Das Risiko von unerwünschten Wirkungen besteht ja immer, wenn finanzielle Anreize gesetzt werden. Deshalb ist es auch so wichtig, dass die Regelungen stets fachlich begleitet werden – gerade bezüglich unerwünschter „Nebenwirkungen“. Das ist in der Ökonomie nicht anders als in der Medizin. Im Hinblick auf Krankenhäuser kann man erkennen, dass jene, die sich rein ökonomisch konstituieren und ausrichten, aus der Corona-Krise unbeschadet hervorgehen dürften. Jene, die sich aber stärker auf die Patientenversorgung konzentrieren, gehen mit einem nicht unerheblichen Verlust aus der Pandemie.  Und das sieht man auch im Bereich der Kapazität intensivmedizinischer Betreuung. Was nutzen Intensivbetten, die nicht adäquat ärztlich und pflegerisch betreut werden können? Schon vor der Pandemie war Personal knapp, jetzt fallen viele Ärzt*innen und Pfleger*innen zusätzlich aus – weil Sie sich mit dem Corona-Virus angesteckt haben oder der Verdacht besteht.

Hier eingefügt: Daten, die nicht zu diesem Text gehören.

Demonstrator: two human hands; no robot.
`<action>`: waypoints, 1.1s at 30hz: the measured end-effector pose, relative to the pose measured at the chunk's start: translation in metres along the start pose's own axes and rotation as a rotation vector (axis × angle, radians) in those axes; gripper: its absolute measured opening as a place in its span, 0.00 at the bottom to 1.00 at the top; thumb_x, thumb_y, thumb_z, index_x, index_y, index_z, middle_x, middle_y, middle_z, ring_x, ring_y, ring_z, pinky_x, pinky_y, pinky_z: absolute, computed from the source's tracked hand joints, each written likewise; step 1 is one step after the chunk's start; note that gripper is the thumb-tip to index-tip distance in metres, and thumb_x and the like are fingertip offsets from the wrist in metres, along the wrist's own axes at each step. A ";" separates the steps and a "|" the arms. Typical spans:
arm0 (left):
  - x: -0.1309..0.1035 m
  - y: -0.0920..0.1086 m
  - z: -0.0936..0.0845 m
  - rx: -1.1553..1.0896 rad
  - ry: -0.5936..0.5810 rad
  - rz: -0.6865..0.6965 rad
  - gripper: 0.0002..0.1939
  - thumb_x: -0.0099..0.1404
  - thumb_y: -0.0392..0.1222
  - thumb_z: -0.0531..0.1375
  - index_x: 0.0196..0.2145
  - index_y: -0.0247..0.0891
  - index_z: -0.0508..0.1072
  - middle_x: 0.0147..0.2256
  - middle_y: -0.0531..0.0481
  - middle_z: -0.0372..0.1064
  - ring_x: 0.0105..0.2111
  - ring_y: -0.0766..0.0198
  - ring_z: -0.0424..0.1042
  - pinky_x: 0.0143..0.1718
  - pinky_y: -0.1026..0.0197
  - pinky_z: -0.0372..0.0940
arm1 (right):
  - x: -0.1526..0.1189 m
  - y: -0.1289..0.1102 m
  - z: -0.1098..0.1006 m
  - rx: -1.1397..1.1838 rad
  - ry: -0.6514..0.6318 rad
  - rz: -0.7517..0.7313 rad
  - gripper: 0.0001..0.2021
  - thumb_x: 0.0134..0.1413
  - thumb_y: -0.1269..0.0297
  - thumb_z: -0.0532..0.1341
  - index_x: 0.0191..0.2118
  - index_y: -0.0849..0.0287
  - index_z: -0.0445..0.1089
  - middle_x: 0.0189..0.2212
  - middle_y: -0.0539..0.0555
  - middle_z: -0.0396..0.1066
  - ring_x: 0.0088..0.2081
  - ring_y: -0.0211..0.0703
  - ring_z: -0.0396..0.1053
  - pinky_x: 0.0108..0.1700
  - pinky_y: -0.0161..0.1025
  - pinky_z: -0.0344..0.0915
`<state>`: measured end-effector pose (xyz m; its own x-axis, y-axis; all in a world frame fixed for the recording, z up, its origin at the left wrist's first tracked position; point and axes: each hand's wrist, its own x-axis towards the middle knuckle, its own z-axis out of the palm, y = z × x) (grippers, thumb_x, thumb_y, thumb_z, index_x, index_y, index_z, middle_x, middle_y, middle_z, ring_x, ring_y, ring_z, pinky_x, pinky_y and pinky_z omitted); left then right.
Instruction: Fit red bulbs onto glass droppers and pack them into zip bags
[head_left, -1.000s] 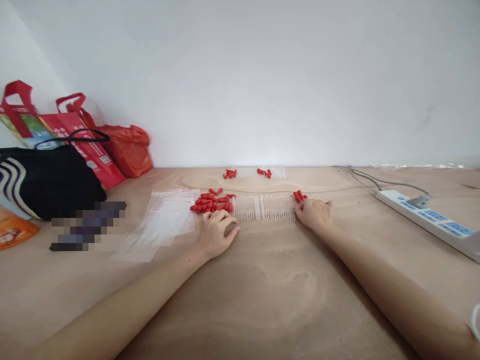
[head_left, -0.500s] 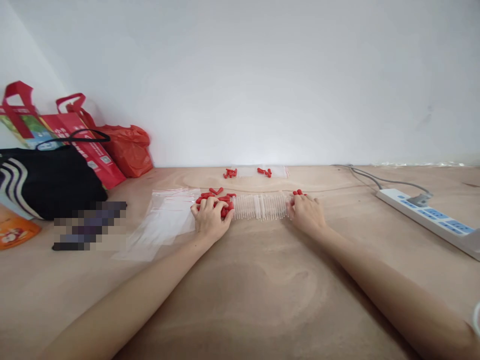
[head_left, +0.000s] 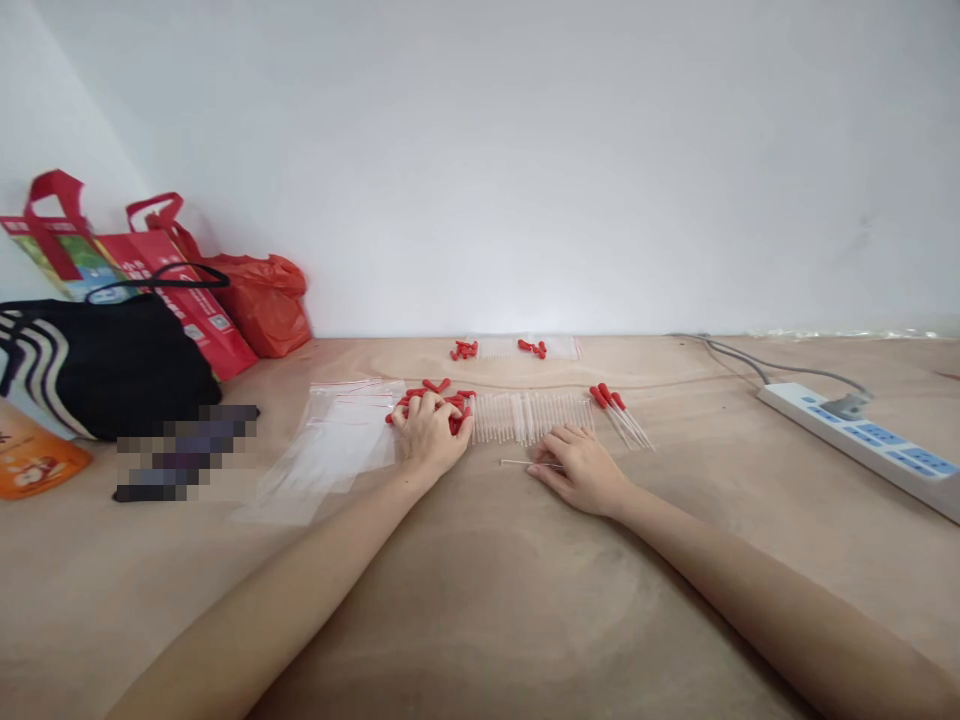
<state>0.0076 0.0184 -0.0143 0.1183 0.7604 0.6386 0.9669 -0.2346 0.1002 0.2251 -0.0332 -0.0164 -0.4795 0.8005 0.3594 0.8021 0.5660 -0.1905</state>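
Observation:
My left hand rests on a pile of red rubber bulbs, its fingers bent over them; whether it grips one is hidden. Pinched in my right hand is a thin clear tube, lying sideways just in front of a row of similar tubes. That row extends between the bulb pile and several droppers, tubes with red bulbs fitted on their far ends, right of my right hand.
Flat clear bags lie left of the bulbs. Farther back is another bag with small red bulbs by it. A power strip sits at right; a black bag and red bags stand at left.
My right hand has moved left and nearer to me, off the droppers, and now has a tube in its fingers. My left hand stays at the red bulbs.

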 end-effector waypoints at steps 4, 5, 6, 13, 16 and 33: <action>-0.004 0.002 -0.007 -0.073 0.054 0.017 0.09 0.56 0.46 0.57 0.26 0.38 0.72 0.33 0.46 0.65 0.38 0.53 0.61 0.41 0.48 0.50 | 0.000 -0.003 0.005 0.067 0.027 0.052 0.11 0.51 0.54 0.55 0.32 0.58 0.63 0.31 0.52 0.65 0.35 0.41 0.61 0.36 0.39 0.51; -0.007 0.002 -0.010 -0.119 0.054 0.052 0.09 0.56 0.45 0.57 0.26 0.38 0.72 0.33 0.47 0.65 0.37 0.54 0.61 0.41 0.49 0.50 | 0.000 -0.004 0.006 0.073 0.023 0.068 0.11 0.51 0.55 0.54 0.31 0.58 0.63 0.31 0.52 0.65 0.35 0.41 0.61 0.36 0.38 0.52; -0.010 0.002 -0.014 -0.173 0.042 0.103 0.08 0.56 0.45 0.57 0.27 0.38 0.72 0.33 0.47 0.65 0.37 0.55 0.62 0.41 0.50 0.51 | 0.000 -0.004 0.008 0.078 0.015 0.084 0.11 0.52 0.55 0.54 0.31 0.58 0.63 0.30 0.52 0.65 0.35 0.42 0.62 0.36 0.38 0.52; -0.031 0.001 -0.037 -0.500 -0.267 0.398 0.06 0.57 0.40 0.54 0.29 0.37 0.70 0.33 0.48 0.63 0.34 0.62 0.64 0.38 0.58 0.59 | -0.001 -0.006 0.012 0.043 0.024 0.140 0.09 0.55 0.60 0.52 0.29 0.58 0.61 0.31 0.53 0.66 0.36 0.42 0.63 0.36 0.39 0.51; -0.031 0.000 -0.038 -0.560 -0.341 0.415 0.05 0.56 0.37 0.53 0.29 0.36 0.68 0.32 0.48 0.63 0.32 0.64 0.65 0.35 0.61 0.62 | -0.002 -0.005 0.014 0.085 0.057 0.191 0.08 0.56 0.62 0.49 0.30 0.59 0.59 0.30 0.52 0.67 0.34 0.42 0.64 0.36 0.39 0.51; -0.030 0.008 -0.030 -0.696 -0.375 0.299 0.07 0.63 0.41 0.51 0.33 0.37 0.66 0.28 0.52 0.67 0.29 0.66 0.67 0.33 0.63 0.62 | -0.006 -0.009 0.009 0.249 0.169 -0.040 0.10 0.57 0.68 0.47 0.39 0.57 0.64 0.32 0.53 0.67 0.35 0.39 0.64 0.36 0.38 0.54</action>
<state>0.0051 -0.0241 -0.0098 0.5332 0.7286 0.4299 0.5377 -0.6842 0.4926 0.2177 -0.0413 -0.0249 -0.4260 0.7446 0.5138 0.6621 0.6437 -0.3838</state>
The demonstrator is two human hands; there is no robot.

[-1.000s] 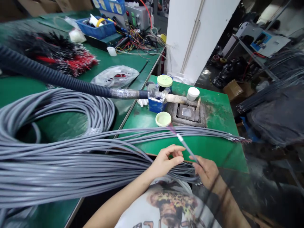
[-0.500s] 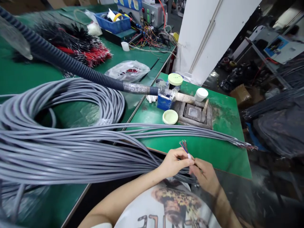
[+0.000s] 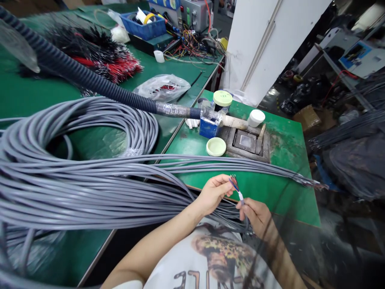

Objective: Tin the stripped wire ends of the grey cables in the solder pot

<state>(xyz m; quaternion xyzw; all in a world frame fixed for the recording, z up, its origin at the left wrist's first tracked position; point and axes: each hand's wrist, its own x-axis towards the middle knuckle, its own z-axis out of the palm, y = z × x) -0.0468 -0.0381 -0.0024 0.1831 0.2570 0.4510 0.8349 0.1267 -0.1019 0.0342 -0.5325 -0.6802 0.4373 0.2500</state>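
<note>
In front of my body, my right hand (image 3: pixel 255 214) pinches a grey cable (image 3: pixel 242 202) just below its stripped end. A white section tops the sheath, and thin coloured wires (image 3: pixel 234 183), blue and reddish among them, fan out from it. My left hand (image 3: pixel 215 192) is closed at the wires' left side, thumb and fingers against them; which strands it grips is hard to make out. Behind my hands runs a large bundle of grey cables (image 3: pixel 99 200), coiled at the left. Several of its cables stretch right across the green table, their stripped ends (image 3: pixel 313 183) near its right edge.
A solder pot (image 3: pixel 245 141) sits on the green table (image 3: pixel 288 140) beyond the cables. Around it are a pale green lid (image 3: pixel 215 147), a white jar (image 3: pixel 256 118) and a ribbed hose (image 3: pixel 120 94). Red and black wires (image 3: pixel 111 64) and a blue bin (image 3: pixel 144 27) lie farther back.
My left hand has shifted up and left from the sheath to the loose wires. My right hand keeps hold of the cable, whose white section and grey sheath now show more.
</note>
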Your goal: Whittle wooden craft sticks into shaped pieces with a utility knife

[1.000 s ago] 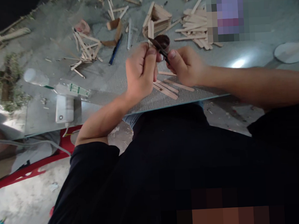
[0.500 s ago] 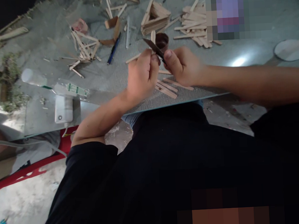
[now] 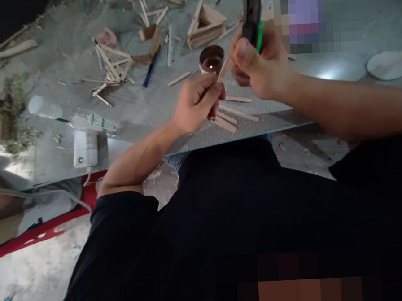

Wie soll man mit solchen ökonomischen Fehlanreizen umgehen?

Nachdem die beschriebenen Fehlanreize erkannt wurden, ist ein differenzierteres System eingeführt worden: Seit Juli wurde die Höhe der Ausgleichspauschale in fünf Stufen besser an den Bedarf einer Klinik angepasst. Man hat die Freihaltepauschalen und die Pauschale für zusätzliche Intensivbetten zunächst bis 30. September bewilligt – weil man davon ausging, dass sich die Versorgung der Patient*innen bis zu diesem Zeitpunkt wieder stabilisiert hat. Das ist aber nicht der Fall. Die zweite Welle der Pandemie stellt die Krankenhäuser vor erhebliche weitere Aufgaben. Seit Mitte November gibt es ein ökonomisch zielgenaueres System, um festzulegen, welche Krankenhäuser Kompensationszahlungen bekommen. Das ist sicher sachgerechter.

Ist das Problem der Fehlanreize damit behoben?

Theoretisch, aber man muss auch hier überprüfen, welche erwünschten und unerwünschten Effekte mit diesem System einhergehen. Am Anfang der Krise hat man schnell reagieren müssen, Schnellschüsse sind immer fehlerbehaftet. Das muss man respektieren. Aber ich denke, man hätte viel früher gegensteuern sollen, um die Fehlanreize und die damit verbundenen enormen Kosten schneller einzugrenzen. Gerade unter dem Eindruck der Pandemie ist es mir völlig unverständlich, dass einige Kliniken Kapazitäten reduziert haben um Ausgleichszahlungen zu erhalten: Notwendige Behandlungen von Erkrankungen, die auch durch die Pandemie mitbedingt sein können, standen damit nicht zur Verfügung. Hier zeigt sich, dass ökonomische Anreizsysteme erhebliche negative Nebenwirkungen haben können. Deshalb braucht es stets die zeitnahe Begleitung durch Fachleute, die schnell gegensteuern können. Für die Gesundheitsökonomie heißt das: Die ökonomische Vernunft muss sich an den medizinischen Ergebnissen messen lassen und nicht umgekehrt. Zukünftig ist es in jedem Fall notwendig und gerechtfertigt, die Behandlung von Corona-Patient*innen ausreichend zu bezahlen. Gleichzeitig dürfen in anderen Bereichen keine Anreize gesetzt werden, notwendige medizinische Maßnahmen zu unterlassen.